Bring it on, say the Gates twins, as laid out by Matt Levine in a Bloomberg commentary. Armed with the testimony of economics guru Bill Hogan, who largely invented the wholesale trading markets such as PJM that now dominate more than half of the U.S. electricity business, the Gates boys say FERC’s enforcement policies are irrational and incomprehensible. Also on their side is Rich Tabors, another of the seminal economics thinkers behind competitive energy markets.

They are also challenging the Obama administration’s nomination of FERC enforcement chief Norman Bay, whose expertise is as a federal prosecutor, to a slot on the commission and designation as chairman. Their charge, and that of others in the regulated community of traders, is that Bay has behaved as a bullying cop on the beat rather than a sophisticated overseer of complex and too-often opaque markets.

Last year, Hogan, at Harvard’s Kennedy School of Government, told Electricity Daily that FERC engages in “Orwellian double-speak” when it attempts to explain Bay’s approach to market manipulation. According to Hogan, the commission tends to close the cases with “a shroud of opaque settlements” entirely lacking in explanations of its legal and economic theory. “They don’t have explicit discussions of the cases, don’t have open analysis,” he said. “All we have [are] press releases and settlement agreements.” The standard that the FERC enforcement staff is now using in determining market manipulation, Hogan said, is akin to the comments of former Supreme Court Justice Potter Stewart about pornography: “I know it when I see it.” This casual approach, Hogan said, “strikes at the very core of the design of these markets.”
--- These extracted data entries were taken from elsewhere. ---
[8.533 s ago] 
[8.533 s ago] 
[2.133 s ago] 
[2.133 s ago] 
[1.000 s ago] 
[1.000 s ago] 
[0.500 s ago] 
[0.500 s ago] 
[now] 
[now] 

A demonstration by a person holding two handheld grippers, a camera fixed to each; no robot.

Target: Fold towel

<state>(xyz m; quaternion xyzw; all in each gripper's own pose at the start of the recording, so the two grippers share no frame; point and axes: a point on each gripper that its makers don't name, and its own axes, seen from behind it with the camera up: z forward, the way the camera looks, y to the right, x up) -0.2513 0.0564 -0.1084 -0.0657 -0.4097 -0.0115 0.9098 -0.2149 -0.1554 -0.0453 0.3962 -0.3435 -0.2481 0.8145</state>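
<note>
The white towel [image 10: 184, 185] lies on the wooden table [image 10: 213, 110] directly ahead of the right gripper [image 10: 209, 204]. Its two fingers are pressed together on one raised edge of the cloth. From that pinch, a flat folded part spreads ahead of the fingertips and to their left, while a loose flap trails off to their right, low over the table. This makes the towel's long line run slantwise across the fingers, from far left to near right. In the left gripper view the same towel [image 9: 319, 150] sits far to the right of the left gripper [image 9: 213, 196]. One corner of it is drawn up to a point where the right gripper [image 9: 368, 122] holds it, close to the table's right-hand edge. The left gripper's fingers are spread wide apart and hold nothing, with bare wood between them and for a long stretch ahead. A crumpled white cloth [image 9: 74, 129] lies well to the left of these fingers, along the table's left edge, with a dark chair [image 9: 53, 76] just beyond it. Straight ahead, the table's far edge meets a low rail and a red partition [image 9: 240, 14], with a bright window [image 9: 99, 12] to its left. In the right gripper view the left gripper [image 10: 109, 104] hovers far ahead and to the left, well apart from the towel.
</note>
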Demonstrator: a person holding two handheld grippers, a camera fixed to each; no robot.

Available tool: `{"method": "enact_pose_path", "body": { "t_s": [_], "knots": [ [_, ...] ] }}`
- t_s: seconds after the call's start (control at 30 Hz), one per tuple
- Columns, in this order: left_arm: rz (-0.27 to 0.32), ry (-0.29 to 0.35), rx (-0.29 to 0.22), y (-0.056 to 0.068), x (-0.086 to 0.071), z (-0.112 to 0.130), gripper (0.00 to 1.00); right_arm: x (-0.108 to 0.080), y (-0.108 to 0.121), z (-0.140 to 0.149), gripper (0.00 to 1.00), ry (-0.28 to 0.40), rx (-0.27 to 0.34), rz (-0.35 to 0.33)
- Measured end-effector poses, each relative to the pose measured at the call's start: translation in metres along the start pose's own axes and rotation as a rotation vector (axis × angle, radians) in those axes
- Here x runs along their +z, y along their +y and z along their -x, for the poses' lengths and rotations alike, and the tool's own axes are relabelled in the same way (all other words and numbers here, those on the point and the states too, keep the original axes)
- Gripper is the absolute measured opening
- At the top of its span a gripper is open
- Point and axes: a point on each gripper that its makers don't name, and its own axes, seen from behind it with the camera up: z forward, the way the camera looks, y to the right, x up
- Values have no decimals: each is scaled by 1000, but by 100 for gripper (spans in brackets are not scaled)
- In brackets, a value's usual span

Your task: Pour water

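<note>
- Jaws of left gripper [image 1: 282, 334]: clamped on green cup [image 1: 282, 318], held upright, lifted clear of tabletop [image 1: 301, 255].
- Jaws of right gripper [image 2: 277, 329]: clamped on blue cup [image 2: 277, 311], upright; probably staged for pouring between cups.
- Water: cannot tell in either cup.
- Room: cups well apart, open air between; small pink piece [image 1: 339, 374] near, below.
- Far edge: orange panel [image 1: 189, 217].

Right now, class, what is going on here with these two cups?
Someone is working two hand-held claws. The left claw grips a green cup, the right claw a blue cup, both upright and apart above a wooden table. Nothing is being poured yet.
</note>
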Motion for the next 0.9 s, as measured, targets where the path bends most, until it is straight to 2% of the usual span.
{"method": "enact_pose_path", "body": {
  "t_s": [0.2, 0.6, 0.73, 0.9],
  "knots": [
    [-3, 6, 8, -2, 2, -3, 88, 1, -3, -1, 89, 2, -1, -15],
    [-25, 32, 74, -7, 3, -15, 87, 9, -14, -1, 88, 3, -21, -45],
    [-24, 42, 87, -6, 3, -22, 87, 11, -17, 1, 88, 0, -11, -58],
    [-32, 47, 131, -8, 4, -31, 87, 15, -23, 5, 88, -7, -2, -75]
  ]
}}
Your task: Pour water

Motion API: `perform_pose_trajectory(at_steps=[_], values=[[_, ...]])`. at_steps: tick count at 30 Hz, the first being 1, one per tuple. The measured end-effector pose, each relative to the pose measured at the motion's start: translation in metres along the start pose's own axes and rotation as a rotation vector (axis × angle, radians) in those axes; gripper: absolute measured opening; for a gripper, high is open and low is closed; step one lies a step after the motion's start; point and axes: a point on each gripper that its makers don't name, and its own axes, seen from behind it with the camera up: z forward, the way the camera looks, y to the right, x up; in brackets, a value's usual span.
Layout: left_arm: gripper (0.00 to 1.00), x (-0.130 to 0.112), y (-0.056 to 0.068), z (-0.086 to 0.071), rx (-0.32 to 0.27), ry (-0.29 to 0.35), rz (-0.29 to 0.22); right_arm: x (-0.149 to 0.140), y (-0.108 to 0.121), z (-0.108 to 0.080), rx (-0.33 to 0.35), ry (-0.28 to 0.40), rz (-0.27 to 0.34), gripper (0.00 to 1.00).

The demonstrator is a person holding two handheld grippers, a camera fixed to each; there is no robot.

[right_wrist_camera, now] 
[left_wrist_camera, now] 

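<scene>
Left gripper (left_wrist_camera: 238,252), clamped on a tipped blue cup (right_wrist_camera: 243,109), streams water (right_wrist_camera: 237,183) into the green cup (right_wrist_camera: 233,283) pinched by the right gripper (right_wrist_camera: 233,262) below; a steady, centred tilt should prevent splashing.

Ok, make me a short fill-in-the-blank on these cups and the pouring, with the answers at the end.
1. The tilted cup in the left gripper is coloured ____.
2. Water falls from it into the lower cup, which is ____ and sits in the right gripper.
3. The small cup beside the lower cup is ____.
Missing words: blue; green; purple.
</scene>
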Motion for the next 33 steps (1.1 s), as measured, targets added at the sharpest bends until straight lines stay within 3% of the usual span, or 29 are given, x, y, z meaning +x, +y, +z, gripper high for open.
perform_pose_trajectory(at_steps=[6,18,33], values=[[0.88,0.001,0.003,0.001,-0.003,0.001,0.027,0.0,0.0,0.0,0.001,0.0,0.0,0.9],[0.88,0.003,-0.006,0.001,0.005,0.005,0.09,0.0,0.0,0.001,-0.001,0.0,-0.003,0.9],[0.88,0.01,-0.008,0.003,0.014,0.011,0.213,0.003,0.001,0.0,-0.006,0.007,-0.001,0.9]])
In his Bloomberg commentary, former investment banker and mergers and acquisitions lawyer Levine observes, “Two things you can say about the Federal Energy Regulatory Commission as a market regulator are:

* It produces the most incomprehensible prose of any market regulator, and

* Its markets have an unusual tendency to be gamed in embarrassing ways.”

The two are connected, argue Levine and the Powhatan twins. The opaque nature of the FERC interpretations of its rules, and its failure to discuss them in public, lead clever folks to find ways around them. Then FERC pounces, after the fact.

There is no doubt of the cleverness of the Gates boys. Indeed, Rich Gates is a prominent figure in the recent bestselling book by business writer Michael Lewis, “Flash Boys.” I just finished the book. It is a crushing exploration of how high-frequency securities trading rips off investors on both sides of trades in order to benefit middlemen who take no position in the trades and no risk. Gates figured out the basics of how the high-frequency traders were able to “front-run” markets and make easy money.

When Powhatan got the notice from FERC that it was allegedly manipulating the PJM market, as Levine recounts, the Gates twins responded: “Your preliminary findings make no sense. Should you choose to proceed with a public notice against Powhatan…pleased be advised that they will respond publicly and forcefully.” Good for them. And now they have

In addition to push-back by traders, the Bay nomination faces hurdles involving Senate Democratic politics. According to my reporting, former FERC Chairman Jon Wellinghoff advanced the Bay nomination with Senate Majority Leader Harry Reid of Nevada, after Wellinghoff’s first choice, former Colorado regulator Ron Binz, crashed and burned in the Senate. Reid earlier arranged for former Nevada consumer advocate Wellinghoff to become a FERC member and later chairman.

Wellinghoff, I’m told, is not a fan of acting chairman Cheryl LaFleur, whose appointment to the commission is up in June. The two frequently clashed in private. But new Senate Energy and Natural Resources Committee head Mary Landrieu (D-La.), not a fan of Wellinghoff or Reid or the Obama administration’s energy policies, has made it clear she won’t schedule a confirmation hearing for Bay until the White House gives LaFleur another five-year appointment to the commission. So far, it’s a standoff.